Work required - Exclude the pictures and repeat all of the data exactly.

------ Supplied information ------

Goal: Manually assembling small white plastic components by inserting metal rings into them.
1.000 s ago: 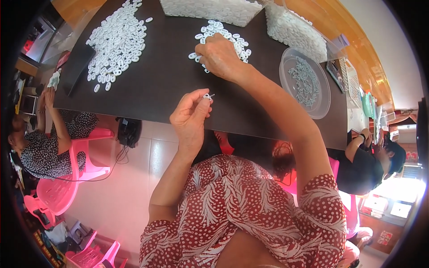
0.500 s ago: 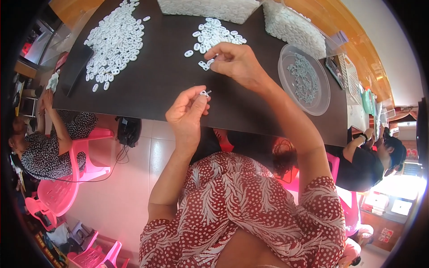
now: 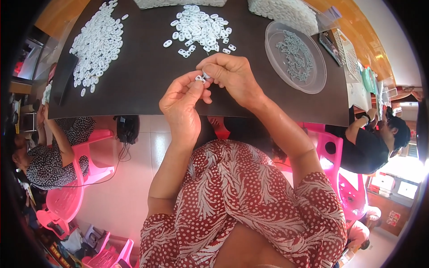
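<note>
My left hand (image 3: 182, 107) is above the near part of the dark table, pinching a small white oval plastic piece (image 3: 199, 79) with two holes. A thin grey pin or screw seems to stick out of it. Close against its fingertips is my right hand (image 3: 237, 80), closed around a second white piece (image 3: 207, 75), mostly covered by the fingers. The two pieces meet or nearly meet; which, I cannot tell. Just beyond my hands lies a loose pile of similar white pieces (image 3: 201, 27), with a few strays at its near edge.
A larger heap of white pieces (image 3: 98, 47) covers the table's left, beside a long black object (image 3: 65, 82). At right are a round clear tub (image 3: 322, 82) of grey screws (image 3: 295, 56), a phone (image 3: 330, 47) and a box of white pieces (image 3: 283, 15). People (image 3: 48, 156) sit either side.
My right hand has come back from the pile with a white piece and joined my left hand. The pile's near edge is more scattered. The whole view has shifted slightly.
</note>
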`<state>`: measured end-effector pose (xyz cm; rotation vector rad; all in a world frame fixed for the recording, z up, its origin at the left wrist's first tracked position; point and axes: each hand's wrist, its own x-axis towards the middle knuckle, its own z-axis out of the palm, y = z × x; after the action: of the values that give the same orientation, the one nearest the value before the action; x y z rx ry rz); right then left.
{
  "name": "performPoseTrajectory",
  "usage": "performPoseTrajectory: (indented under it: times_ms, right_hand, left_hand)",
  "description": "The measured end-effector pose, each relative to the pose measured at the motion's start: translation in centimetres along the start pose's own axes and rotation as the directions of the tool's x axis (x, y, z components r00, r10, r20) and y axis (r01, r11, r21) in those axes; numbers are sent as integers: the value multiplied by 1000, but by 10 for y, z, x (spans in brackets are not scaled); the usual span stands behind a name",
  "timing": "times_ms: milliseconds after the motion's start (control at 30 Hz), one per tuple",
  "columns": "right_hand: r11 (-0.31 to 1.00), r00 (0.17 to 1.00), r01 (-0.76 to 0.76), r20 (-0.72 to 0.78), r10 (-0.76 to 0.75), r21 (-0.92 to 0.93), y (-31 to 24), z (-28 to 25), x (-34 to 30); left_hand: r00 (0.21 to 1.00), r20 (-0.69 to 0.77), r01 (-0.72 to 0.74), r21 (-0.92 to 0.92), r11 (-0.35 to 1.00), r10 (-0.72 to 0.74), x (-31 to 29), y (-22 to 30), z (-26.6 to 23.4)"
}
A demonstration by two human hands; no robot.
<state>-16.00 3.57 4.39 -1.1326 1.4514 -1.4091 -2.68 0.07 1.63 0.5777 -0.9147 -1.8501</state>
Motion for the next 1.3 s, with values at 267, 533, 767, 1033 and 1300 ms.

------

Result -
Goal: Manually assembling small white plastic components by inserting metal rings into them.
1.000 s ago: 
0.500 s ago: 
now: 
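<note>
My left hand (image 3: 182, 107) is above the near part of the dark table, pinching a small white oval plastic piece (image 3: 199, 79) with two holes. A thin grey pin or screw seems to stick out of it. Close against its fingertips is my right hand (image 3: 237, 80), closed around a second white piece (image 3: 207, 75), mostly covered by the fingers. The two pieces meet or nearly meet; which, I cannot tell. Just beyond my hands lies a loose pile of similar white pieces (image 3: 201, 27), with a few strays at its near edge.
A larger heap of white pieces (image 3: 98, 47) covers the table's left, beside a long black object (image 3: 65, 82). At right are a round clear tub (image 3: 322, 82) of grey screws (image 3: 295, 56), a phone (image 3: 330, 47) and a box of white pieces (image 3: 283, 15). People (image 3: 48, 156) sit either side.
My right hand has come back from the pile with a white piece and joined my left hand. The pile's near edge is more scattered. The whole view has shifted slightly.
</note>
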`<state>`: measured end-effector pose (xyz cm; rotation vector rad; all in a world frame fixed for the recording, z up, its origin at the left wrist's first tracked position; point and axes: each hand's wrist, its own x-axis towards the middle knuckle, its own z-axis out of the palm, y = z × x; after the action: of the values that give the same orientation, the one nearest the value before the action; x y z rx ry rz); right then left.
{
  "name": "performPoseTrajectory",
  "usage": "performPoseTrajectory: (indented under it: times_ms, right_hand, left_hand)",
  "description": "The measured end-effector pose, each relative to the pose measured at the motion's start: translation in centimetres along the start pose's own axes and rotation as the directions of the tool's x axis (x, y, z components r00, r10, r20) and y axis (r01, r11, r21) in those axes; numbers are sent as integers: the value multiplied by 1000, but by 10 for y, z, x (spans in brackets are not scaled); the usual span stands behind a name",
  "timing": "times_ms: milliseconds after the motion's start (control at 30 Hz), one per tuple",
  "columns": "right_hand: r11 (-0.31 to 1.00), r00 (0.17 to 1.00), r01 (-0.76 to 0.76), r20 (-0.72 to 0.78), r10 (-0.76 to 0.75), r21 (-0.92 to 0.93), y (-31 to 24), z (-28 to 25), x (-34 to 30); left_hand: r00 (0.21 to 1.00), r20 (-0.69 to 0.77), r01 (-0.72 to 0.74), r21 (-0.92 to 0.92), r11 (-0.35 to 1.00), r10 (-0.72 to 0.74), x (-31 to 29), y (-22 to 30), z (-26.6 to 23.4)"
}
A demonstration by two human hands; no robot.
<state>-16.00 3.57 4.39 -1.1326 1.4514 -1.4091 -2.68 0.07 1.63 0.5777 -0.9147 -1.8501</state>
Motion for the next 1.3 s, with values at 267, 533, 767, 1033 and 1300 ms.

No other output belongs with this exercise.